Non c’è solo la questione spinosissima dei commissari designati a dividere e a mettere a rischio l’unità dell’Europa. Nelle scorse ore a Rio de Janeiro al G20 si è discusso anche dell’accordo Ue-Mercosur che aspetta da quasi cinque anni la ratifica, dopo che era stato trovato un accordo nel 2019. Il Cancelliere tedesco Olaf Scholz ha affermato che l’accordo “deve essere finalmente completato: dopo più di vent’anni (di negoziati) dobbiamo ora finalmente finalizzarlo, questa situazione è andata avanti per troppo tempo, per com’è stata negoziata. Non è un buon esempio, abbiamo bisogno di più accordi di libero scambio. Il mondo sta cambiando”.
Bruxelles vorrebbe firmare entro fine anno, ma Parigi si oppone. E non è solo la Francia a frenare: via via diversi Paesi hanno avanzato una serie di critiche, anche radicali, dalla Polonia all’Italia, Paese in cui si sono mosse le principali organizzazioni rappresentative del settore agricolo. Il mese scorso Coldiretti ha indicato alla Premier Giorgia Meloni che l’accordo “se firmato nella sua forma attuale, avrebbe effetti devastanti sull’intero settore agroalimentare europeo e italiano” e che “nell’area Mercosur vigono norme molto meno stringenti che nella Ue sull’uso dei pesticidi e sulle tecniche di produzione, basti pensare che il Brasile ha quadruplicato il consumo di pesticidi negli ultimi vent’anni”.
Macron è da sempre in prima linea nel rifiutare la ratifica di un accordo che reputa sbagliato e dannoso per l’agricoltura francese ed europea, già messa a dura prova delle eurofollie green, partorite dall’ex Commissario Frans Timmermans. Il Presidente francese ha proposto quindi l’elaborazione di un nuovo accordo commerciale tra l’Unione europea e il blocco sudamericano del Mercosur che “sia sostenibile dal punto di vista dello sviluppo, del clima e della biodiversità”, definendo di fronte al Presidente brasiliano in un recente forum Francia-Brasile pessima l’attuale intesa raggiunta. Ma la questione non si limita al mero accordo tra settori agricoli, perché apre chiaramente il mercato sudamericano, assai ambito (per esempio, dal settore automotive) dalle aziende europee. Stiamo parlando di un mercato di quasi 780 milioni di persone e con 120 miliardi di euro circa di scambi di beni e servizi all’anno.

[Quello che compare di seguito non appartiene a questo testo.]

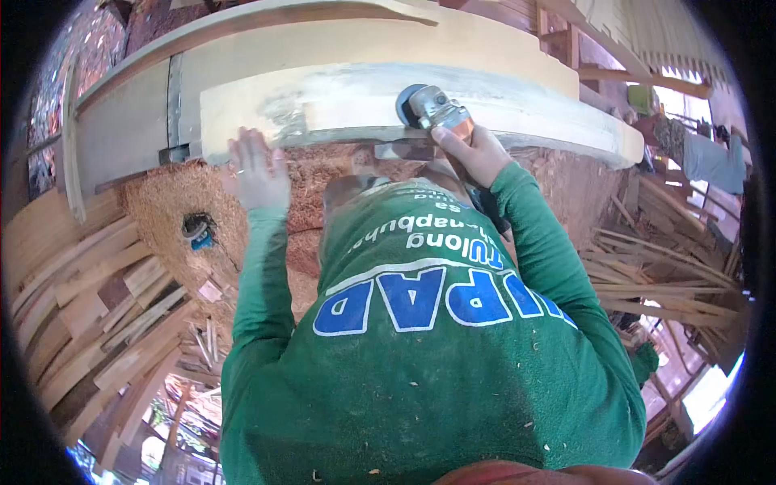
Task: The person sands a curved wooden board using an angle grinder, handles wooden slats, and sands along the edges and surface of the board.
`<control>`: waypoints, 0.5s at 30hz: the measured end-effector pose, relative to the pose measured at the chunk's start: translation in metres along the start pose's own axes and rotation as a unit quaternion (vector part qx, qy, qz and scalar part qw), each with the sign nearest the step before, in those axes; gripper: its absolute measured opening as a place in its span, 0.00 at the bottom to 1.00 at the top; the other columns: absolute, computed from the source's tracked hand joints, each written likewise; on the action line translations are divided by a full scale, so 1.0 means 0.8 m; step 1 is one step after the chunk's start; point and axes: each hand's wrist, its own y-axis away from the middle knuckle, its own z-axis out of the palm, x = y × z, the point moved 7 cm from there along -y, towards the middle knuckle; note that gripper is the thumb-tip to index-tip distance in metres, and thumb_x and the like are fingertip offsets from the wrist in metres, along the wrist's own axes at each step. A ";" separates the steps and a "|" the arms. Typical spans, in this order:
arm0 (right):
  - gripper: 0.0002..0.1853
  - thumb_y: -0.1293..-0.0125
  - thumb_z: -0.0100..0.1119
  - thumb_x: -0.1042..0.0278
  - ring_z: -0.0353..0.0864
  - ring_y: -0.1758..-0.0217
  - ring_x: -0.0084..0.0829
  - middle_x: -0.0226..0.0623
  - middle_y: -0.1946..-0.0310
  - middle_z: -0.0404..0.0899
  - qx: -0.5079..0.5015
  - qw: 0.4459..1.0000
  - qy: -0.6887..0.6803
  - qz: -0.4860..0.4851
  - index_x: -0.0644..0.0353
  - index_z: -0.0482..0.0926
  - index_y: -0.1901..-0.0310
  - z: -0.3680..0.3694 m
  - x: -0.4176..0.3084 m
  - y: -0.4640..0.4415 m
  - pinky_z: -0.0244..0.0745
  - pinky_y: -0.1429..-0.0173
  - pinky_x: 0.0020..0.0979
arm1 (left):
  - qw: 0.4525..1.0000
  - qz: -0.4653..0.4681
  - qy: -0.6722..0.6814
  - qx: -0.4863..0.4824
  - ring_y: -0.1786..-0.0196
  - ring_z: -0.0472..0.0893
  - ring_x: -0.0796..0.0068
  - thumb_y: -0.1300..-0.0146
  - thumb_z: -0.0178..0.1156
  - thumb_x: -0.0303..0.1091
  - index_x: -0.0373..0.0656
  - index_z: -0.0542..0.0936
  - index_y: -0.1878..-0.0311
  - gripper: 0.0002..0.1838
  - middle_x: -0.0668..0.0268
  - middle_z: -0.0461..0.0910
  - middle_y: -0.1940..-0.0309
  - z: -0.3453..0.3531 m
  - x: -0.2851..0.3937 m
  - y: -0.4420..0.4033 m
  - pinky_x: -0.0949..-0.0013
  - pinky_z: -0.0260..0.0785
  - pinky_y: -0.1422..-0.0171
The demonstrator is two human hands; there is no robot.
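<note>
My right hand (478,153) is wrapped around the body of an angle grinder (443,111). Its dark round disc (408,105) meets the face of a long pale wooden board (356,97), or sits just over it. Grey-white smears and a darker patch mark the board's surface. My left hand (259,171) holds nothing; its fingers are spread, with the tips at the board's near edge, though whether they press on it I cannot tell. The lower part of the grinder is partly hidden behind my right hand and sleeve.
Sawdust (166,206) covers the ground below the board, with a small blue-and-dark object (198,232) lying on it. Stacked planks (105,315) fill the left side. Loose wooden strips (663,279) pile up on the right. A grey cloth (713,162) hangs at the far right.
</note>
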 end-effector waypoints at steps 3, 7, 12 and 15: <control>0.39 0.31 0.65 0.33 0.86 0.47 0.35 0.48 0.51 0.88 -0.048 0.997 0.035 -0.041 0.68 0.82 0.39 0.050 -0.039 -0.021 0.78 0.38 0.37 | 0.990 -0.072 0.100 0.061 0.16 0.60 0.52 0.22 0.52 0.51 0.43 0.65 0.18 0.35 0.55 0.61 0.16 -0.048 -0.042 0.003 0.40 0.46 0.19; 0.43 0.33 0.64 0.29 0.87 0.46 0.42 0.51 0.51 0.88 -0.098 0.988 0.105 -0.051 0.68 0.81 0.38 0.102 -0.090 -0.043 0.77 0.36 0.39 | 0.985 -0.069 0.144 0.069 0.17 0.61 0.47 0.22 0.53 0.49 0.40 0.64 0.19 0.36 0.51 0.63 0.18 -0.061 -0.050 0.024 0.42 0.49 0.19; 0.44 0.35 0.64 0.27 0.88 0.50 0.40 0.51 0.56 0.88 -0.157 0.978 0.085 -0.105 0.68 0.82 0.41 0.164 -0.122 -0.071 0.79 0.40 0.40 | 0.975 -0.075 0.195 0.069 0.23 0.72 0.49 0.23 0.55 0.47 0.37 0.72 0.25 0.31 0.49 0.74 0.26 -0.049 -0.031 0.051 0.47 0.61 0.24; 0.43 0.37 0.64 0.25 0.87 0.56 0.36 0.45 0.60 0.88 -0.116 0.978 0.122 -0.122 0.65 0.83 0.43 0.148 -0.127 -0.064 0.80 0.45 0.39 | 0.943 -0.104 0.312 0.043 0.29 0.78 0.51 0.25 0.57 0.43 0.37 0.75 0.27 0.29 0.49 0.78 0.30 -0.040 -0.019 0.052 0.47 0.67 0.27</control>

Ma al di là delle questioni tecniche legate a un accordo che comunque, anche alla luce del successo di Trump negli Usa e del suo probabile isolazionismo, si rende ancora più necessario, quello che emerge è la sostanziale divisione che l’Europa continua ad avere su questioni di importanza strategica. La Germania gioca la sua partita spingendo per la chiusura in tempi stretti dell’accordo, spalleggiata in questo caso dalla Spagna (che ha tutto l’interesse che si chiuda un accordo con un mercato come quello sudamericano dove per tradizione, storia e lingua, ha evidenti interessi in campo), mentre Francia Italia, Belgio, Olanda e Irlanda sono per una revisione dell’accordo che vada incontro a quelle che sono le richieste del mondo agricolo.

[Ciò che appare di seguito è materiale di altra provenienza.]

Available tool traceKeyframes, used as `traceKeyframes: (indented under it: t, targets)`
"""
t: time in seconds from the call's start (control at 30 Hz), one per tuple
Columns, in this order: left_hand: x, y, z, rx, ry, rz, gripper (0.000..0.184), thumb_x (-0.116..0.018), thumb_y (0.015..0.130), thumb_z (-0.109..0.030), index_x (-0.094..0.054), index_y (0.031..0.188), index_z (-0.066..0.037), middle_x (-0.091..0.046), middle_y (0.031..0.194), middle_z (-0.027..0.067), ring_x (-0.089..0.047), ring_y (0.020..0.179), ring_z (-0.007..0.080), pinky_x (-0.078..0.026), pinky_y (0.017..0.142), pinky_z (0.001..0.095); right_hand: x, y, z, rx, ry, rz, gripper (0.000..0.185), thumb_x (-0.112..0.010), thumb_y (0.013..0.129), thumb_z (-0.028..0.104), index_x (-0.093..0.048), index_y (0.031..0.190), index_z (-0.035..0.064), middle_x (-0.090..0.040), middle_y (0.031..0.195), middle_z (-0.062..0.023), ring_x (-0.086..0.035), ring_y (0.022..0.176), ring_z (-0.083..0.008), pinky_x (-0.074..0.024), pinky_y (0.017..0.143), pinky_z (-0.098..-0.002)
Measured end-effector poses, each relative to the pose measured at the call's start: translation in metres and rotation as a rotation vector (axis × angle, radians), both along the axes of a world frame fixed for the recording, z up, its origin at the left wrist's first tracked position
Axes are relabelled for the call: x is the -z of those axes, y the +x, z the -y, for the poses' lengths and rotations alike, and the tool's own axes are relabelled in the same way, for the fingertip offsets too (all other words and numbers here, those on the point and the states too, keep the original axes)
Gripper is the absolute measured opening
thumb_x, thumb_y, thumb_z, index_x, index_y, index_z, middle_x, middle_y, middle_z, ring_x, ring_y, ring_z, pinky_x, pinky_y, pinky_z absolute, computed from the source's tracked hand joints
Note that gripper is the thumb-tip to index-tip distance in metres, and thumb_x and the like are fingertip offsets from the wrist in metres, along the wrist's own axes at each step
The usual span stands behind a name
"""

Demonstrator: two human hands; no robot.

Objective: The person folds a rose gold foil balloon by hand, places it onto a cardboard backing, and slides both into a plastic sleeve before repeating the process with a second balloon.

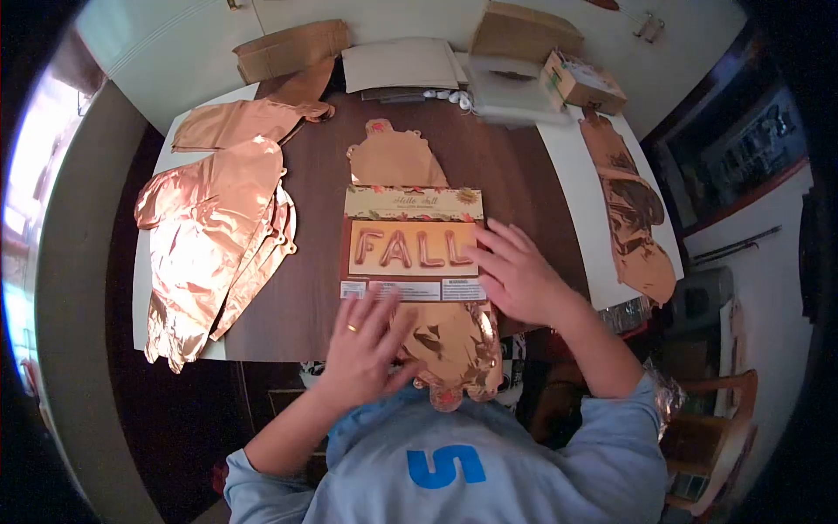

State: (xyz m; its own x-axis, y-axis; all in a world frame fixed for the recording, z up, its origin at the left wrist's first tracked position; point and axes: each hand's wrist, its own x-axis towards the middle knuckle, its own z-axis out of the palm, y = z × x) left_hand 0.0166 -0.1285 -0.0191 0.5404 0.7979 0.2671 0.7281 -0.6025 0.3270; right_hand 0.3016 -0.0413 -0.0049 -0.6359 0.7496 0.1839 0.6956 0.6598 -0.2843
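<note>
A printed card (414, 208) showing the word FALL in balloon letters lies flat in front of me. Under it is a copper-coloured foil balloon (397, 157), which sticks out beyond the card's top and bottom edges. My left hand (368, 345), with a ring on one finger, is spread at the card's lower left corner and over the foil below. My right hand (522, 272) lies with outstretched fingers across the card's right edge. Neither hand grips anything.
Flat copper foil balloons (205, 227) are piled on the table's (305, 210) left side. Another folded foil balloon (624, 201) lies at the right edge. Along the back are white sheets (401, 65), a cardboard box (524, 35) and a small box (583, 80). A wooden chair (711, 428) stands at right.
</note>
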Motion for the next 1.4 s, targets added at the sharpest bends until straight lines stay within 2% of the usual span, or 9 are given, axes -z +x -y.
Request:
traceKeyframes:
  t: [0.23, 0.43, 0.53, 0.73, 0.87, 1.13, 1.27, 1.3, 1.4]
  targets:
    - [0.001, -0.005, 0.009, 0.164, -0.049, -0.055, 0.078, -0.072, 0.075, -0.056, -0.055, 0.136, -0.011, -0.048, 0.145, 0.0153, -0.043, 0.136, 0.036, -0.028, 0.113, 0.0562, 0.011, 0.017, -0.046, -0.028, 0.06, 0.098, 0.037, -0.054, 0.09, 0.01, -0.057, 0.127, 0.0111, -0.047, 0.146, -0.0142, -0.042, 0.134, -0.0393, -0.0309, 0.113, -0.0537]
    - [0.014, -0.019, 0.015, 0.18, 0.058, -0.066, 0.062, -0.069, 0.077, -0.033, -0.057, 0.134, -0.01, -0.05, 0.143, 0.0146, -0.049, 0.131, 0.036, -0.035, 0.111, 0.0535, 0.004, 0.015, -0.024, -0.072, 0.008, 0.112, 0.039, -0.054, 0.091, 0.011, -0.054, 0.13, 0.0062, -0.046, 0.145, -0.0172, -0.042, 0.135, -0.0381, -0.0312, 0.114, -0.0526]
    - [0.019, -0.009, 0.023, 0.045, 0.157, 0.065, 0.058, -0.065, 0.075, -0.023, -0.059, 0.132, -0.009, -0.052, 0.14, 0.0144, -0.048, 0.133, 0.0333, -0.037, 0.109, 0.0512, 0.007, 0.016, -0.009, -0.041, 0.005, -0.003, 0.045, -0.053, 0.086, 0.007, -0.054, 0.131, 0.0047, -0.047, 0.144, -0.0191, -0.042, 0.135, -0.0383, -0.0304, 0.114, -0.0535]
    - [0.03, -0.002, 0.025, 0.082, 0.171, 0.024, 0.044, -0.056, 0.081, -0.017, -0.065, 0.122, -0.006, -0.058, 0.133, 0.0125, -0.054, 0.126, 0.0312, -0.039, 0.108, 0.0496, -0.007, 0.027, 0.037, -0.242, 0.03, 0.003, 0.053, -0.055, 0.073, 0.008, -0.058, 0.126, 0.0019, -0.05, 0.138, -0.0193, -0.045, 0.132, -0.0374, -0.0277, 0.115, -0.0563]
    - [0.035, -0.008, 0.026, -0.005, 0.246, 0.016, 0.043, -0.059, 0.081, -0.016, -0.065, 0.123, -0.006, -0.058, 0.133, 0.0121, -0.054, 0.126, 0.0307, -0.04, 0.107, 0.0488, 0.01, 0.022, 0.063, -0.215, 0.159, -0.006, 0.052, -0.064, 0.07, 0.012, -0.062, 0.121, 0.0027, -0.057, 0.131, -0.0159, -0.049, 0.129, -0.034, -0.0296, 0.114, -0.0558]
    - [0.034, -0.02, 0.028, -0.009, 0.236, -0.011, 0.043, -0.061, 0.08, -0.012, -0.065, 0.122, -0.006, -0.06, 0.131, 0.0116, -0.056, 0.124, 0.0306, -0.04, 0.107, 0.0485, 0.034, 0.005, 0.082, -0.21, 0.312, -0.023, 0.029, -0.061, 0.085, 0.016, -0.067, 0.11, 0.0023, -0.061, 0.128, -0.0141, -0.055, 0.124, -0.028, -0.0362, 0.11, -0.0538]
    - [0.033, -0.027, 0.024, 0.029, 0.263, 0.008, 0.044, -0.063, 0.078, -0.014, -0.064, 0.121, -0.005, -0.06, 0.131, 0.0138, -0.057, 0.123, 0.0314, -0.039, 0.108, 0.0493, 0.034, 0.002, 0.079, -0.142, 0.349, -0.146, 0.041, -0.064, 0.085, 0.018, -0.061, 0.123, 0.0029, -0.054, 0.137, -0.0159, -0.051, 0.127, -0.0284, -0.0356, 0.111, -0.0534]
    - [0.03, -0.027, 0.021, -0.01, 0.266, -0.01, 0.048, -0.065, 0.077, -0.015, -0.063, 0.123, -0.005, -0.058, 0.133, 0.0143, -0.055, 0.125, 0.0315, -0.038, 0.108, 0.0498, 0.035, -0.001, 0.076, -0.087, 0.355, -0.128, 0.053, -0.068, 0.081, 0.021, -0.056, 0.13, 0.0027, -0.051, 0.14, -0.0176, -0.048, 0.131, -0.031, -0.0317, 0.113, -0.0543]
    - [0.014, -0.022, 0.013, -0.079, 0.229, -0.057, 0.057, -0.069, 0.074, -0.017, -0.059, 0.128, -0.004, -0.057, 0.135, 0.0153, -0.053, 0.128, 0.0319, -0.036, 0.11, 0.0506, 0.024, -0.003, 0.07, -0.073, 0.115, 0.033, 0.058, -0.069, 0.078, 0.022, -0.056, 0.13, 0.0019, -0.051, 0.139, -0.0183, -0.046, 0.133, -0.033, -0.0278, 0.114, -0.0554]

Ma intorno all’accordo sul Mercosur si gioca anche la delicata partita delle materie prime critiche, vero e proprio discrimine della nuova influenza geopolitica mondiale. Tra Bolivia, Cile e Argentina si trova il 60% delle riserve mondiali di litio, un quarto solo in Cile. Il Presidente cileno Gabriel Boric ha avviato la nazionalizzazione dell’industria del litio. Il Messico l’ha già fatto nel 2022 e la Bolivia l’ha addirittura inserita in Costituzione, mentre l’Argentina da tempo mette in atto limitazioni alle esportazioni. Il fatto che la Cina da tempo, dopo avere colonizzato l’Africa, abbia adesso rivolto il suo sguardo interessato proprio verso il ricco mercato sudamericano, non solo per le ricchezze del sottosuolo ma anche per i prodotti agricoli, pone l’Europa ancora una volta di fronte a un bivio, dove rischia di rimanere ancora una volta scottata e ai margini, come accaduto appunto in Africa a causa della mancanza di quella politica industriale comune così come quella estera, che rafforzerebbe certamente il peso contrattuale del Vecchio continente.
Come spesso accaduto in passato, si parla tanto di Europa unita, soprattutto a sinistra, ma poi a prevalere sono sempre gli interessi di parte di ogni singola nazione.